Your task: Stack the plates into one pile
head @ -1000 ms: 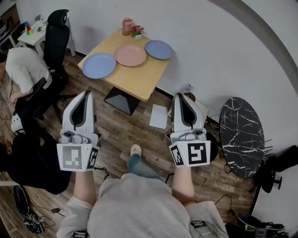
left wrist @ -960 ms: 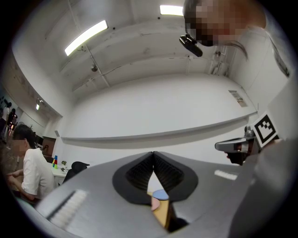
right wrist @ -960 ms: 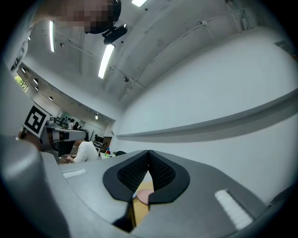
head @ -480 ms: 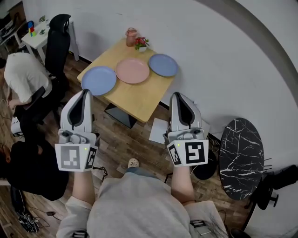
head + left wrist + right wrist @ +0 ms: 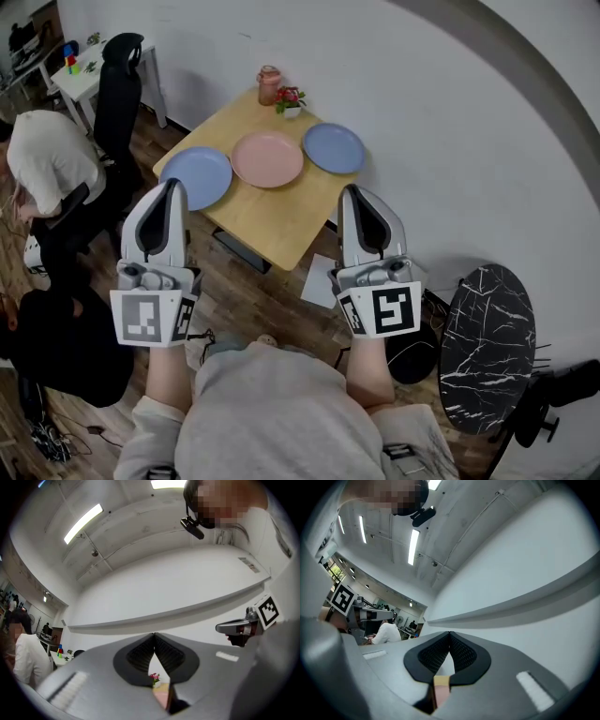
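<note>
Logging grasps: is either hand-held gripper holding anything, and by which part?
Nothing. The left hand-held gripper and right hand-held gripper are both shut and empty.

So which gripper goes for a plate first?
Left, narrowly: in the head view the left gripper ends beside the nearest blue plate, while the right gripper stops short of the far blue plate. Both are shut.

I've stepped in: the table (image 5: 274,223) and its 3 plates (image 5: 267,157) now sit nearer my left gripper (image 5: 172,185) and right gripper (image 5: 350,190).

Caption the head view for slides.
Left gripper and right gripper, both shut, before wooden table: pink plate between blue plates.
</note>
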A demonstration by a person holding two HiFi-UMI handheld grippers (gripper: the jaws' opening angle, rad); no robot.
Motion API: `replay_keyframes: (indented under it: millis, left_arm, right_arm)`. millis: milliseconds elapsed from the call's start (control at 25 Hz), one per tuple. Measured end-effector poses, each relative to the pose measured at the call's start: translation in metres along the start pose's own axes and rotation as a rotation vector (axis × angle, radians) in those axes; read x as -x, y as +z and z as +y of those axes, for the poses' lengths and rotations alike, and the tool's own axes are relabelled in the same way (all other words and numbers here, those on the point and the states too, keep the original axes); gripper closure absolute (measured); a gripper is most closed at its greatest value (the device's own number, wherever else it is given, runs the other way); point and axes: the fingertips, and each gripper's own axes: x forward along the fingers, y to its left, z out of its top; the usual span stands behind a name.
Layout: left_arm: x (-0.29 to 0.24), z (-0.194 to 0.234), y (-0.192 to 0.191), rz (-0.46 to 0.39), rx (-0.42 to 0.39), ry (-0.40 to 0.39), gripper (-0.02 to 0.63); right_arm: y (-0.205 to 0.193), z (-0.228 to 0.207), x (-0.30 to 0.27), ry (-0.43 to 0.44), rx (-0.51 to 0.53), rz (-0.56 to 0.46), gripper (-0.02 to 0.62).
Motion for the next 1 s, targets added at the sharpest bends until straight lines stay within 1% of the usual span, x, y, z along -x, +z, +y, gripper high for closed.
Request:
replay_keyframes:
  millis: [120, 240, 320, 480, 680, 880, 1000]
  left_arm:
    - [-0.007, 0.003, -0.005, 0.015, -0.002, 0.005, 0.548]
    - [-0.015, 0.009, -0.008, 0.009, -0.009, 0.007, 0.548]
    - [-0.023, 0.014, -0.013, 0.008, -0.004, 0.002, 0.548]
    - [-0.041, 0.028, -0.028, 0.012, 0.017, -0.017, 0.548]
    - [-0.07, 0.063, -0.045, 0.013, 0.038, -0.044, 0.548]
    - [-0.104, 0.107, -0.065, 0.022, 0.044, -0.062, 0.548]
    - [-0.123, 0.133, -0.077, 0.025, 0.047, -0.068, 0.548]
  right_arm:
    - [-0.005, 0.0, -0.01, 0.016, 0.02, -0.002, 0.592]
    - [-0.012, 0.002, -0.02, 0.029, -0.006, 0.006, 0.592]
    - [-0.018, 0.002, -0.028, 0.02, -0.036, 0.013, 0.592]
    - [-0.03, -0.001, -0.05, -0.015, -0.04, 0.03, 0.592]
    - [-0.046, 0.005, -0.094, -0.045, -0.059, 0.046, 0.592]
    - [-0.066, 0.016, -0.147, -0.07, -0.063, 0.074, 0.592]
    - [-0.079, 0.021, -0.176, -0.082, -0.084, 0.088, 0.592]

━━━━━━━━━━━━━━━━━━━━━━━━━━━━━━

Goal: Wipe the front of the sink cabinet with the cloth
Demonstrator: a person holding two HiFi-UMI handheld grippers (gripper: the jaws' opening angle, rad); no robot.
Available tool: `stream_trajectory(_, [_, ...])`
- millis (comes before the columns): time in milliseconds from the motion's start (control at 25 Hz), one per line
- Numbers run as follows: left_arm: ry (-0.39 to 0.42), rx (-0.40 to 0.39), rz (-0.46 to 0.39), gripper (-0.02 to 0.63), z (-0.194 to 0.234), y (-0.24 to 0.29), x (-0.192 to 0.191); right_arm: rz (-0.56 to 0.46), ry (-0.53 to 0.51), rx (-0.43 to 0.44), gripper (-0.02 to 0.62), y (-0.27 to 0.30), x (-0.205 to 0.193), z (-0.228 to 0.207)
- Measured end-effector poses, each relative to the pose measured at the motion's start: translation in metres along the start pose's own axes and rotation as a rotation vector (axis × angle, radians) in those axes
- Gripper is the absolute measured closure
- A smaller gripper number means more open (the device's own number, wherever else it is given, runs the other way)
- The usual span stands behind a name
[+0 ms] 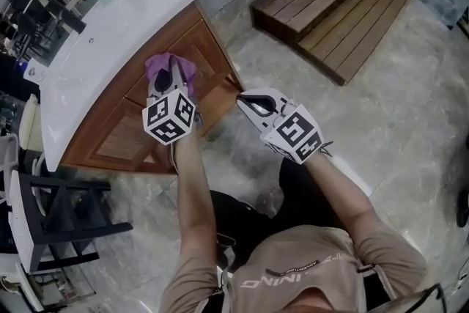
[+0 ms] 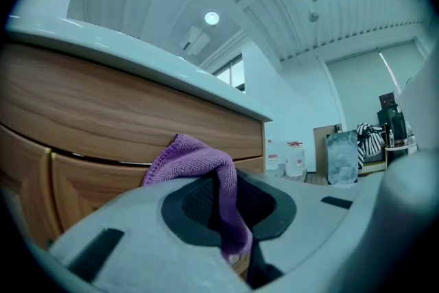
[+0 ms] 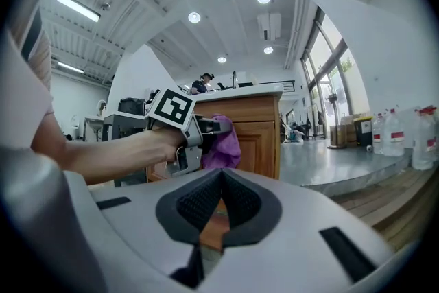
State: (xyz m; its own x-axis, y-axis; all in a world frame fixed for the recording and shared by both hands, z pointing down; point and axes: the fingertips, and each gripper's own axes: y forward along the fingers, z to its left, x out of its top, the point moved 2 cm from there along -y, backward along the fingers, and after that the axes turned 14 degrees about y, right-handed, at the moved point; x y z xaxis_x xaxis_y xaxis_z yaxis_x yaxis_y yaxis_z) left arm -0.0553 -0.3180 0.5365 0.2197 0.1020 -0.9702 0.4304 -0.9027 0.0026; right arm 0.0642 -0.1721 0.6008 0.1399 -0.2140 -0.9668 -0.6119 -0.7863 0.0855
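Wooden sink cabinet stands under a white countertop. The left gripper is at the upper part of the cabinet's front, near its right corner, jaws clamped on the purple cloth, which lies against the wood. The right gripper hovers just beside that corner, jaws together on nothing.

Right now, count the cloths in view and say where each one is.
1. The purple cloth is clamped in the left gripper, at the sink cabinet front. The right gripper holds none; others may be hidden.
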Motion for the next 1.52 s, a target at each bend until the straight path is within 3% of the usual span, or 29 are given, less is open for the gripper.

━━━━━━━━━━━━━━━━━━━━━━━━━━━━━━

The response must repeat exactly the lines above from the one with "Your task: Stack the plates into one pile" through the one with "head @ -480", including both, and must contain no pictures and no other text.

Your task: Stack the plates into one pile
head @ -1000 ms: 
left wrist @ -960 ms: 
right wrist @ -960 ms: 
head @ -480 ms: 

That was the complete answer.